It may be difficult to imagine that a whole breed of dogs that are loved throughout the world came into being thanks to one man, but this is true of the Doberman Pinscher. Not only did this dog become popular throughout the world, but it went on to become prominent in its service during a time of war. In this article, we'll take a look at the Doberman Pinscher's beginnings and its service during World War II.
The time is the late 19th century and the place is Apolda, Germany. Louis Doberman had a curious collection of jobs - not only was he a tax collector and night watchman, but he was also in charge of a dog pound. Without a doubt, these jobs made him less than popular, especially in a time when robberies and muggings ran rampant. He finally decided to use the tools that he had to breed a dog that would serve as protection and accompaniment while he went about his duties. His aim was to create a breed that would be large enough to be intimidating but not too large to control, while also being fearless and easy to train.
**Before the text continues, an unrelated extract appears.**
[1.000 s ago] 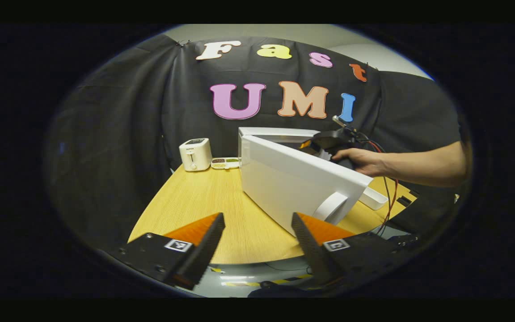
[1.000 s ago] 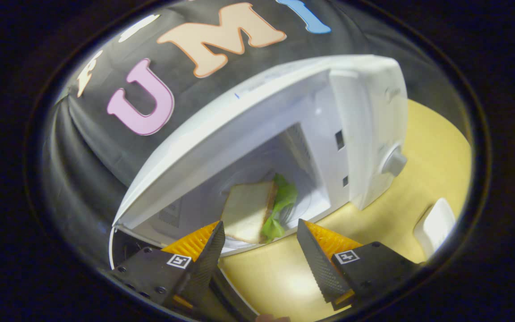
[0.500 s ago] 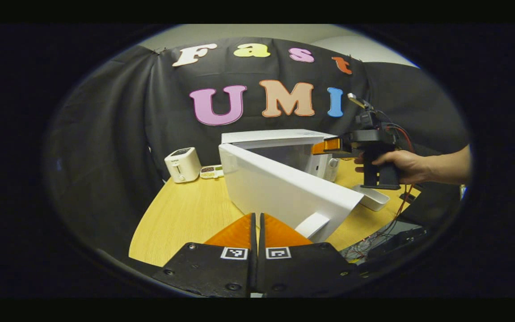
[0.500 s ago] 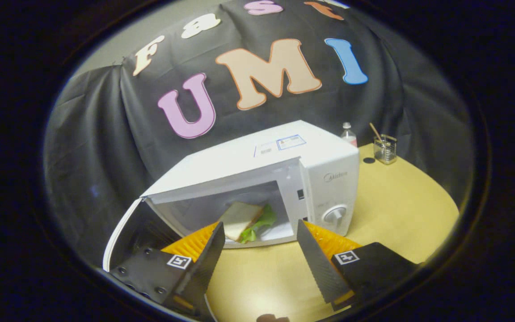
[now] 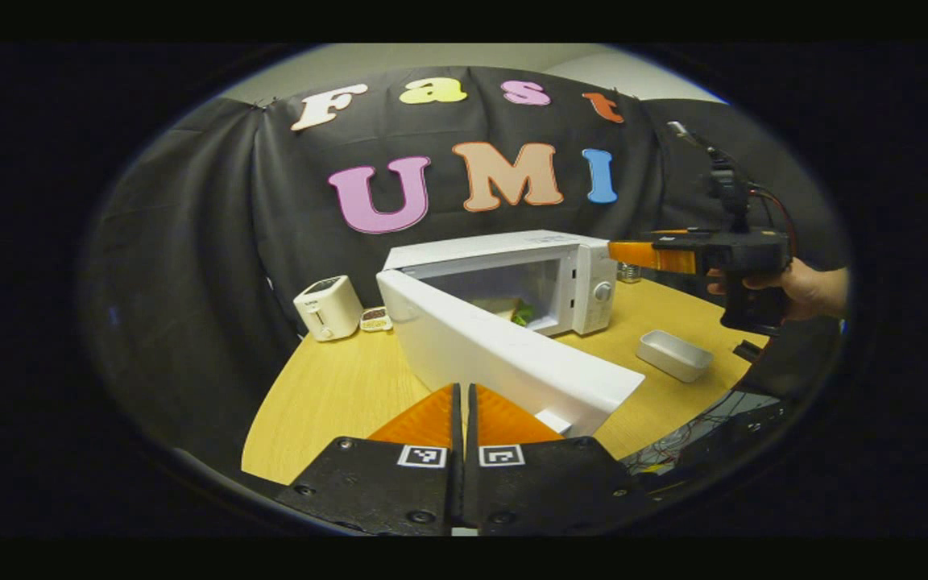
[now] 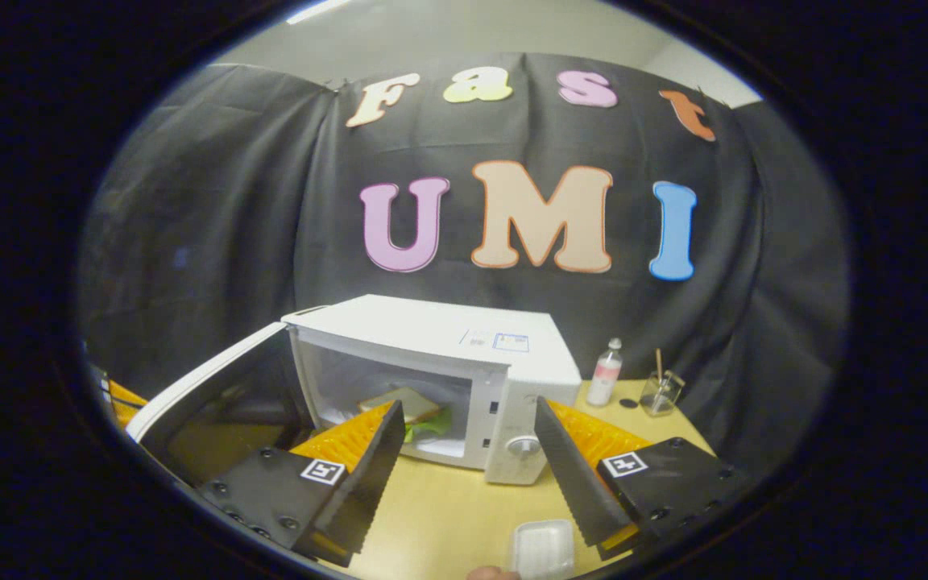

Unfortunately, Doberman didn't keep records of the different breeds of dogs he used in the development of his new guard dog, but experts have considered which dogs would have been available to him at the time and have been able to make an educated guess. It seems that two English breeds and two German breeds were used in order to take advantage of their individual strengths. The early German shepherd, which has since become extinct, and the German Pinscher are thought to have been included for their size and guarding capabilities. These two breeds were ancestors to the Rottweiler and the Weimaraner. To improve the look of the breed, he incorporated the black and tan terrier, later known as the Manchester terrier, and the Black English greyhound, which gave the new breed a sleek look with short hair.
Doberman died in 1894, perhaps before his vision could be realized, but the banner was picked up by his associate, Otto Goeller. Goeller continued to fine tune the new breed and christened it the Doberman in memory of his mentor. He created the National Dobermann Pinscher Club in Germany in 1899 and had a hand in writing the first breed standard.
While popularity in the new breed was slow to take off, it wouldn't be until the two World Wars in the first half of the 20th century that the Doberman came to prominence around the world. Used extensively by the Germans in World War I, both sides used dogs for a number of different duties during World War II, with the Doberman Pinscher prominent among them. Some of the duties war dogs performed include tracking, scouting, finding wounded soldiers in the field, detecting mines, assaulting the enemy and guarding prisoners. The United States Marines were so impressed by the Doberman's service that they made the Doberman Pinscher their official mascot. Today, Doberman Pinschers are remembered for their exceptional service thanks to a sculpture placed in the US War Dog Cemetery on the island of Guam, which is in memory of a Doberman named Kurt, who served with distinction during the battle there.